Bill Poser is right that copyright is being misused today by big corporations determined to protect the profits they make from the intellectual property in which they invest. I don't agree with the extensions of copyright limits way past anything reasonable, so that rights of long-dead authors and film-makers and songwriters can continue to be asserted by greedy publishers or heirs decades after they should have become public-domain material for us all to quote and reproduce. But that greedy, profitmaking business world was the one that Viswanathan was eager to enter, and get her $500,000 contract from. If copyright is being enforced with ever more fierceness, that just makes it all the more important to take it seriously (even if you think the law should be changed). And even if the law should be relaxed, it surely shouldn't be relaxed so much as to permit an author to directly lift another active author's scene ideas and carefully chosen phrasings from works only four or five years old. I think this is a case where a civil judgment might well have been rendered in favor of Little, Brown & Co.

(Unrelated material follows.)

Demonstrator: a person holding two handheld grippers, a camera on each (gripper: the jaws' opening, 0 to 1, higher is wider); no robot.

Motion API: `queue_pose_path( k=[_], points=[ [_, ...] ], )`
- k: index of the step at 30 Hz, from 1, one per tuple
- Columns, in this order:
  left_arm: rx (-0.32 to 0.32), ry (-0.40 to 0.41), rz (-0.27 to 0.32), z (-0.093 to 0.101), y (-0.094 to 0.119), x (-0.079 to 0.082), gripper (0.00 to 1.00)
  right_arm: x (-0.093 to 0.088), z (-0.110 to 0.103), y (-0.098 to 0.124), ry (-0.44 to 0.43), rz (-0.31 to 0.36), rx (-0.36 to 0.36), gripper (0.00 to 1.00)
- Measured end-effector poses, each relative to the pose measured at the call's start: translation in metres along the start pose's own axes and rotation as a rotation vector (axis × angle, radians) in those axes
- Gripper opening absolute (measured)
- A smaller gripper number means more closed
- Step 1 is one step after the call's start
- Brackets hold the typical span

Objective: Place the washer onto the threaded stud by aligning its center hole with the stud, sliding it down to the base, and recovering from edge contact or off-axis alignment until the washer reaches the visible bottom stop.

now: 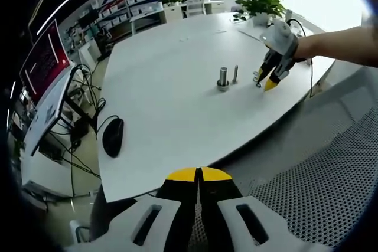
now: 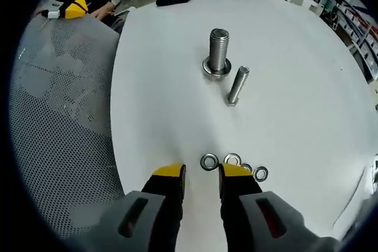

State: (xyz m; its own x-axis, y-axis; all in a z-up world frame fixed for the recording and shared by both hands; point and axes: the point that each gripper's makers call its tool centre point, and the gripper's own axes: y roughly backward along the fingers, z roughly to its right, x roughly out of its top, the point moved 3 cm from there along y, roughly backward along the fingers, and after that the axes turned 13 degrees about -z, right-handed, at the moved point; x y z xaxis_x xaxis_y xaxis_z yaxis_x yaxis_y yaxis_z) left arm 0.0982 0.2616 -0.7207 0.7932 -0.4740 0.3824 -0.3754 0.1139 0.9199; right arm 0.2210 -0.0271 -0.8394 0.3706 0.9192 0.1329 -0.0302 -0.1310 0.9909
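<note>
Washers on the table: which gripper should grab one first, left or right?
Right. The right gripper hangs open just over the washers, with the stud straight ahead. The left gripper sits shut, back off the table edge, far from them.

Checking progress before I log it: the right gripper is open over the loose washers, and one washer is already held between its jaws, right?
Not quite. In the right gripper view the right gripper is open by the washers, but nothing is between its jaws; the washers all lie on the table.
</note>
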Motion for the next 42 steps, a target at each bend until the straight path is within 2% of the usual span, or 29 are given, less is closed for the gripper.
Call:
queue_pose_path(
  k=[7,9,21,25,34,38,42],
  points=[
    [-0.002,-0.003,0.001,-0.0001,-0.0003,0.0000,0.00,0.0049,0.0014,-0.0010,0.063,-0.057,-0.024,0.22],
    [-0.002,-0.006,0.003,0.0000,-0.0003,0.0002,0.00,0.0053,-0.0005,-0.0014,0.128,-0.083,-0.027,0.20],
    [-0.006,-0.007,0.006,0.0014,0.0005,0.0008,0.00,0.0076,-0.0038,-0.0036,0.149,-0.138,-0.058,0.15],
    [-0.006,-0.007,0.007,0.0013,0.0006,0.0009,0.00,0.0081,-0.0022,-0.0027,0.123,-0.150,-0.056,0.15],
    [-0.009,-0.011,0.004,0.0017,0.0005,0.0006,0.00,0.0072,-0.0035,-0.0025,0.109,-0.140,-0.062,0.15],
    [-0.008,-0.009,0.010,0.0015,0.0012,0.0011,0.00,0.0048,-0.0034,-0.0022,0.089,-0.102,-0.076,0.15],
    [-0.008,-0.010,0.005,0.0014,0.0005,0.0003,0.00,0.0043,-0.0017,-0.0017,0.040,-0.072,-0.059,0.15]
  ],
)
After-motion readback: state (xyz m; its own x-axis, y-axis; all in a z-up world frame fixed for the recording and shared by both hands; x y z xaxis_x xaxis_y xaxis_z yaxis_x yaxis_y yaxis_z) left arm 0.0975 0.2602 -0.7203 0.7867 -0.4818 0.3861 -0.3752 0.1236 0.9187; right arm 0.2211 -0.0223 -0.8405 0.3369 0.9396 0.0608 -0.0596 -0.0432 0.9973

It is quite true that the enthusiasm of greedy publishers and film owners for overly restrictive intellectual property laws often looks unsavory; but you can't logically use that in defending someone who's been doing something equally unsavory — stealing work product from a competitor who's trying to earn a living in the same market.
Similar remarks hold for the observations Bill Poser makes in about the motives of Viswanathan's detractors ("they don't like chicklit; they think that the book isn't very original; they think that she is a spoiled rich girl; they resent the disproportionate academic and business success of Indians and are eager to take one down"). If some people hate prosperous young women or literature written for them, that's their problem. But it's irrelevant to Viswanathan's problem, which is that she got caught being unoriginal and dishonest for profit.
A person who criticizes Viswanathan's conduct because of a dislike or resentment toward a highly successful ethnic group is being contemptible and silly (the Indians who have come to America generally earn their success honestly, and I admire them). But it's not contemptible or silly to hold the view that nobody should steal someone else's phrases, sentences, or paragraphs and pretend they are her own (no, not even just a few).
Especially not when they're competing in a big-money market against the very novelist they're stealing from, or (I give fair warning) when they're writing a paper for a class in which the professor is me.